** What to do **
Only certain lines below are wanted: those starting at the line containing "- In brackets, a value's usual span" and ending at the line containing "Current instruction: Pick", both included, each retyped exactly.

** Data provided **

++++++++++

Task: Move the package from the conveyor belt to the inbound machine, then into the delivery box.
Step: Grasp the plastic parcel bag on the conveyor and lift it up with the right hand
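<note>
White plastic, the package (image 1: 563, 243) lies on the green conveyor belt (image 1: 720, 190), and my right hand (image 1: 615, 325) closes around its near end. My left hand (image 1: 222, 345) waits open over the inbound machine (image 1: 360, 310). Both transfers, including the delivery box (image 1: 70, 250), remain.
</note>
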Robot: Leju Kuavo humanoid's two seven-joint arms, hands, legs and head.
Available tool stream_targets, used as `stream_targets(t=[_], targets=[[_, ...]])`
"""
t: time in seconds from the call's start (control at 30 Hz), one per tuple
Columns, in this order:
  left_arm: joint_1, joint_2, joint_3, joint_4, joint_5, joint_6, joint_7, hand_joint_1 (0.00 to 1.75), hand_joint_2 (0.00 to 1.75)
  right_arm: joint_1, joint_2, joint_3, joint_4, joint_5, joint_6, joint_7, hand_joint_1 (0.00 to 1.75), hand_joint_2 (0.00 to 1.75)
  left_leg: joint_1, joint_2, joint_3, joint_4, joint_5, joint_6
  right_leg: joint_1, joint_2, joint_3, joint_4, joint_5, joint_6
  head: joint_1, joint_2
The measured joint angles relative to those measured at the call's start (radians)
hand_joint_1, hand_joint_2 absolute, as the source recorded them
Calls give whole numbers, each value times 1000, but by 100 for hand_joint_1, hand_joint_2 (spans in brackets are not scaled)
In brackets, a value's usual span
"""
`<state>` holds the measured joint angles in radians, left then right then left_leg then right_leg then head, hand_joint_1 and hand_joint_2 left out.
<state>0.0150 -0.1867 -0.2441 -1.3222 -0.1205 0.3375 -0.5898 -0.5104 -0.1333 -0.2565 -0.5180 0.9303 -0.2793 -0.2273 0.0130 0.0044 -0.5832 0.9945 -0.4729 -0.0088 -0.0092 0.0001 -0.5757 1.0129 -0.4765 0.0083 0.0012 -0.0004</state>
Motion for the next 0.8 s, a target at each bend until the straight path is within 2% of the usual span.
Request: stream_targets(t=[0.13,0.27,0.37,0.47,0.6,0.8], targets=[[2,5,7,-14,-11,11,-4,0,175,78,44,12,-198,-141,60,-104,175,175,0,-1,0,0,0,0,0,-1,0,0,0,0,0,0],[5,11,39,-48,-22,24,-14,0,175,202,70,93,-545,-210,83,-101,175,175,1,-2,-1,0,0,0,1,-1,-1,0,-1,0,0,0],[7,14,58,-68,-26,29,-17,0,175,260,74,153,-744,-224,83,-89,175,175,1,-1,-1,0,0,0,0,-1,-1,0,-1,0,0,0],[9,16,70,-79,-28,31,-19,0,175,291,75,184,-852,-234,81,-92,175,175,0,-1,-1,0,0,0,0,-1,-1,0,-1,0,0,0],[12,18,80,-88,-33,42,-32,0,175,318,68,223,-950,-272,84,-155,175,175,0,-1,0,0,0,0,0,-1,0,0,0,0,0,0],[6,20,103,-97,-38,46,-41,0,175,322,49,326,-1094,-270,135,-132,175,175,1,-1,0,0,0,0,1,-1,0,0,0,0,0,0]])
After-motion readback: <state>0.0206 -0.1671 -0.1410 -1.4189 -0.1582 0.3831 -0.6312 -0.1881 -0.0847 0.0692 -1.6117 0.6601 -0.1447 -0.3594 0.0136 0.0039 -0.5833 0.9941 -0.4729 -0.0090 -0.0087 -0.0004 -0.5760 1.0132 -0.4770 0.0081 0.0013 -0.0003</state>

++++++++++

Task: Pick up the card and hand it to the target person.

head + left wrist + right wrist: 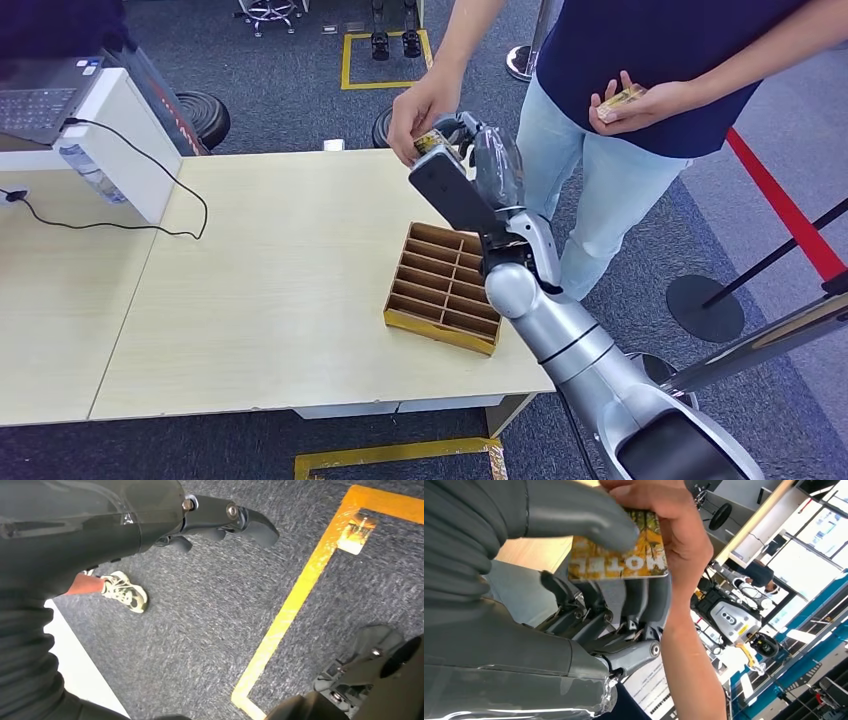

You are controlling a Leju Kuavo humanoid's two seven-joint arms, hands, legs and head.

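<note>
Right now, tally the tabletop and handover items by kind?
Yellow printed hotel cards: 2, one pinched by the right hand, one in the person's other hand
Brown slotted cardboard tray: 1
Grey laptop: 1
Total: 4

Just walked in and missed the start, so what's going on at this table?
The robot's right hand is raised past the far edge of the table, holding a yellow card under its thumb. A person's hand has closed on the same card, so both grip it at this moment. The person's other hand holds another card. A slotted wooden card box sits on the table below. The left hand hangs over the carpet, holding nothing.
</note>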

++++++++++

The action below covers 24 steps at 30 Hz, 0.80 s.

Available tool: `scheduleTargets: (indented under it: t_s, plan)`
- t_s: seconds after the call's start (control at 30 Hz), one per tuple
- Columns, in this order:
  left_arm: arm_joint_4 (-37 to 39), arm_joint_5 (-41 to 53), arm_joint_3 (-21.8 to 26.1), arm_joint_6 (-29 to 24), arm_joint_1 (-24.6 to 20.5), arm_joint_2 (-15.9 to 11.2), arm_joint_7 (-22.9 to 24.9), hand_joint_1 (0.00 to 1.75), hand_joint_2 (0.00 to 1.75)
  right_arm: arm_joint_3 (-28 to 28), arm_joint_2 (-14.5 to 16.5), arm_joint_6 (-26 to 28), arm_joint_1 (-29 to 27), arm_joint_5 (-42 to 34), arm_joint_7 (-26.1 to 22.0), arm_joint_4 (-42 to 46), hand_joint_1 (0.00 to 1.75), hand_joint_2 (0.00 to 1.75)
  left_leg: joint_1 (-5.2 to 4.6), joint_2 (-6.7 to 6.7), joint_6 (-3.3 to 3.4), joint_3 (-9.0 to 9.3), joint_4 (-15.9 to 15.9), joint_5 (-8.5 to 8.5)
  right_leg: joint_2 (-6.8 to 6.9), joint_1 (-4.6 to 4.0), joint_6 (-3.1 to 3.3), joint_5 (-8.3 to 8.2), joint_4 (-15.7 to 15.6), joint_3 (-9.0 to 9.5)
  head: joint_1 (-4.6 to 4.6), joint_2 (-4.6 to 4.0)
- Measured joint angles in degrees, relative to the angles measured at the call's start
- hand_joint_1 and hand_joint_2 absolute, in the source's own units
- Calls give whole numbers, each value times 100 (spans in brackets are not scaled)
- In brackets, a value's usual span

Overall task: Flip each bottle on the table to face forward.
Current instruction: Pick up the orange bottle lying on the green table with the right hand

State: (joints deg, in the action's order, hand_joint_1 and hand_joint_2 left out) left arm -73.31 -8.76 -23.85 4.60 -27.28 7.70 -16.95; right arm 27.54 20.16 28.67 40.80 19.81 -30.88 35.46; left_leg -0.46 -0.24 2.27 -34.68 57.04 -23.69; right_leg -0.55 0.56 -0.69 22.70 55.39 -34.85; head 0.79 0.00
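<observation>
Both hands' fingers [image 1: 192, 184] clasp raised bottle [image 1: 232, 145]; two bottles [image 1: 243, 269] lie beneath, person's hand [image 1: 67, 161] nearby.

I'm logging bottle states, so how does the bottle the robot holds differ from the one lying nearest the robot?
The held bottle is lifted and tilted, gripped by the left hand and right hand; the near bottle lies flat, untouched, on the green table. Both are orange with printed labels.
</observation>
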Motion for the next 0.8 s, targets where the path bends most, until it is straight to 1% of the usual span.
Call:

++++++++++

** Finished task **
- In brackets, a value's usual span

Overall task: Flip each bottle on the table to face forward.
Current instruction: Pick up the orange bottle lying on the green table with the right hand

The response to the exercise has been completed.